Por: Hector Guerrero (@mexhector)
La tarde de hoy necesité mi café con más urgencia de la habitual. Al mediodía llegaron a mi celular mensajes de colegas y amigos que me informaron sobre el asesinato del periodista Javier Valdez Cárdenas.
Un grupo de sujetos le dispararon a quemarropa justo a unos metros del semanario Río Doce, un periódico en el que Javier trabajaba con empeño desde hace varios años, en el que cada semana publicaba su columna “La Mala Yerba”, la cual compartía con ese humor que lo caracterizaba: –consuman y luego rolénla–.
Hoy, los señores del mal, los que siembran el terror de este país, quienes lo han secuestrado los ultimos diez años, los que se han encargado de arrebatárnoslo, ellos, nuevamente se llevaron a un periodista. De la formal más vil le arrebataron la vida.
Hoy, estos señores no sólo le arrancaron a la sociedad a un escritor que daba cuenta del infierno en que vivimos, también asesinaron a un amigo. En lo personal, lo admiraba mucho. En esta dantesca realidad que nos ha tocado en los últimos años, los periodistas como yo, necesitamos de otros periodistas que nos ayuden a comprender lo que estamos viendo, nos den claves y pistas para poder avanzar, nos inspiren a seguir trabajando.
Eso justamente era lo que hacía Javier Valdez, ponía luz sobre historias en la sombra. Basta conocer la historia que da origen a su libro Con una granada en la boca para saber la clase de sucesos a los que nos estamos enfrentando.
Son precisamente periodistas como él quienes tienen el coraje y la valentía de contar realidades cotidianas que duelen, de no acobardarse, de no intimidarse ante los escenarios adversos.
"Tengo que escribir lo que veo y lo que escucho, tengo que levantar la voz para que sepan que el narco es una plaga, un devorador que traga niños y mujeres, devora ilusiones y familias enteras" escribió Javier Valdez en uno de sus libros. Con esas palabras, con ese estilo.
Javier Valdez era un hombre sonriente que hablaba claro y fuerte, como se acostumbra en el norte.

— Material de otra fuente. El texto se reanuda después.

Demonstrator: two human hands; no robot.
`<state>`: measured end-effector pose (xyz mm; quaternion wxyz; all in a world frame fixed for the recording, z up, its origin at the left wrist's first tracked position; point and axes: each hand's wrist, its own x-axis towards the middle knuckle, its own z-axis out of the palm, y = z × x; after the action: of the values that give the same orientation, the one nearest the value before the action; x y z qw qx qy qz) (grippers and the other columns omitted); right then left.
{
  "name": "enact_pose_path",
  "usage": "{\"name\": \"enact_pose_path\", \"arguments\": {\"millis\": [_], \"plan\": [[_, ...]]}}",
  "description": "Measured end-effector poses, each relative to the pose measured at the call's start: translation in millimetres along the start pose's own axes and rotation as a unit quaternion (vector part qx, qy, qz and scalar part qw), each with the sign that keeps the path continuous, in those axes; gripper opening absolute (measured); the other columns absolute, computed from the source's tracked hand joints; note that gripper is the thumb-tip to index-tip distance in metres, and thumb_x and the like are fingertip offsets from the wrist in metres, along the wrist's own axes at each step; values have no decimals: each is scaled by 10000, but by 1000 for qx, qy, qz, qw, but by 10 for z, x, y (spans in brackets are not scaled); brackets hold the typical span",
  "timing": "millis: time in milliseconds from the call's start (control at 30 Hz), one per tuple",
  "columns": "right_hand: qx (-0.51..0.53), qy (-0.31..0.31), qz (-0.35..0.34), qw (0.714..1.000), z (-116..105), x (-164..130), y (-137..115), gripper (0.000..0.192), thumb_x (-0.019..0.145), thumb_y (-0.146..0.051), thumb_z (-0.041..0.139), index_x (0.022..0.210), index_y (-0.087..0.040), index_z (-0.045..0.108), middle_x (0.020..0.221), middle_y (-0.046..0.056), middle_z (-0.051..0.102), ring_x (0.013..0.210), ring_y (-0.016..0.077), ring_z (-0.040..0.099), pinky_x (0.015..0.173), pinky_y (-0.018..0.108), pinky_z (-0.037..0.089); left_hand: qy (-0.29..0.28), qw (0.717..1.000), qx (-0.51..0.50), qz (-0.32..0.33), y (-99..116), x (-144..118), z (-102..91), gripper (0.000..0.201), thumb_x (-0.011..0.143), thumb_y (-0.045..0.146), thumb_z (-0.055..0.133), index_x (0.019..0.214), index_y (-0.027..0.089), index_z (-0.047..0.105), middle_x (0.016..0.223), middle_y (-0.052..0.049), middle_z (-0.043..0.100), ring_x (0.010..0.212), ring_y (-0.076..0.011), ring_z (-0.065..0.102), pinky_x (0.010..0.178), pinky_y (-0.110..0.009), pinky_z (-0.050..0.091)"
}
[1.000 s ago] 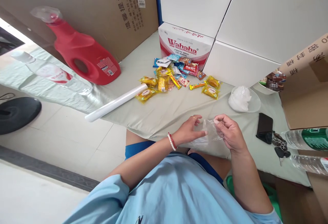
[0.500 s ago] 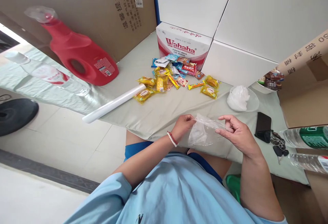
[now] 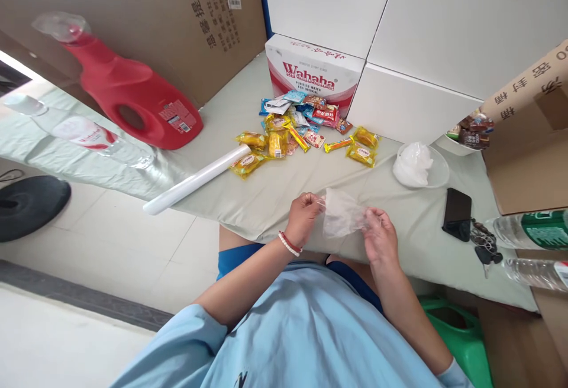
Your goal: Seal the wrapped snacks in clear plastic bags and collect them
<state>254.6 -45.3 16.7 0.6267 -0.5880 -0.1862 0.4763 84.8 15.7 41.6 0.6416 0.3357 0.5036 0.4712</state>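
A thin, see-through plastic bag (image 3: 341, 215) is stretched between my two hands above the table's near edge. My left hand (image 3: 305, 215) pinches one side of it, a beaded bracelet (image 3: 290, 245) around that wrist. On the opposite side my right hand (image 3: 379, 235) is closed on the bag, with part of the film over its fingers. Beyond the hands lie yellow-wrapped snack cakes (image 3: 361, 154) and a heap of small blue, red and brown snack packets (image 3: 306, 110). A bunched white plastic bag (image 3: 413, 164) sits in a clear bowl (image 3: 441, 170) at the right.
At left are a white roll (image 3: 197, 180), a red jug (image 3: 142, 101) and a clear bottle (image 3: 84, 131). A Wahaha carton (image 3: 313, 74) stands behind the snacks. To the right lie a phone (image 3: 457, 213), keys (image 3: 487, 246) and water bottles (image 3: 530, 229). A green container (image 3: 461, 340) is below.
My right hand has moved left, closer to my left hand, and now grips the bag's side. The bag hangs flatter between them. My left hand has shifted slightly left.
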Motion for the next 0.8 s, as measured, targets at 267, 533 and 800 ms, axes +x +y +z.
{"name": "enact_pose_path", "arguments": {"millis": [267, 533, 800], "plan": [[-116, -86, 7, 989, -137, 185, -459, 448, 726, -547, 860, 911, -237, 595, 632, -84, 503, 433, 48, 346, 391, 188, 236, -53, 995, 83, 20, 258, 155, -212, 285, 674, 389, 792, 789, 204, 609, 684, 57, 562, 474, -64, 400, 479, -219, 315], [-236, -184, -51, 953, -335, 437, -696, 362, 764, -532, 841, 876, -212, 715, 785, -11, 623, 691, 112, 522, 597, 222, 428, -243, 910, 329, 69, 717, 409, -686, 176, 659, 339, 828, 697, 201, 726, 703, -9, 646, 668, -156, 556, 599, -235, 398], [-170, -98, -7, 980, -183, 358, -554, 477, 718, -609, 839, 898, -249, 582, 623, -61, 559, 501, 102, 483, 436, 200, 371, -206, 965, 122, -110, 466, 271, -798, 436, 694, 571, 841, 774, 191, 641, 624, 45, 520, 542, -90, 427, 518, -198, 351]]}}
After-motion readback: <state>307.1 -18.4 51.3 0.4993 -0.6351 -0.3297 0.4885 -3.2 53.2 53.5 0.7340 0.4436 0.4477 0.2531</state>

Contaba historias terribles que le habían tocado vivir en carne propia y luego te hacia reír con una de sus características mentadas de madre al más puro estilo sinaloense.
Hace cinco meses en la presentación de su libro Los huérfanos del narco, en el marco de la Feria Internacional del Libro en Guadalajara, una persona le lanzó la misma pregunta que le hacía todo el mundo cada vez que alguien lo tenia enfrente: –¿No le da miedo?–.
Ante la interrogante, Javier respondió que era más fuerte su compromiso de narrar lo que ocurría, que el miedo que sentía.
Quizá, esa es la misma razón por la que muchos periodistas seguimos trabajando en México: para registrar la barbarie y queden apuntes de ella en la posteridad. Para que nuestros textos, nuestras fotos, nuestros audios, sobrevivan el tiempo y estas atrocidades no se vuelvan a repetir.
La ultima vez que hablé con Javier fue hace dos meses. Le conté que hacía una serie de entrevistas a periodistas y le dije que él debía estar en la lista, pero nuestra conversación tendríamos que hacerla con aguachiles de por medio. Como siempre, con sus bromas y su voz alegre, él respondió que estaba a la espera de que llegara ese día.
Lamentablemente, la próxima vez que visite Culiacán recordaré que a este país le arrebataron a un periodista comprometido, que siempre va a hacer mucha falta. Varios de sus amigos lo extrañaremos por siempre.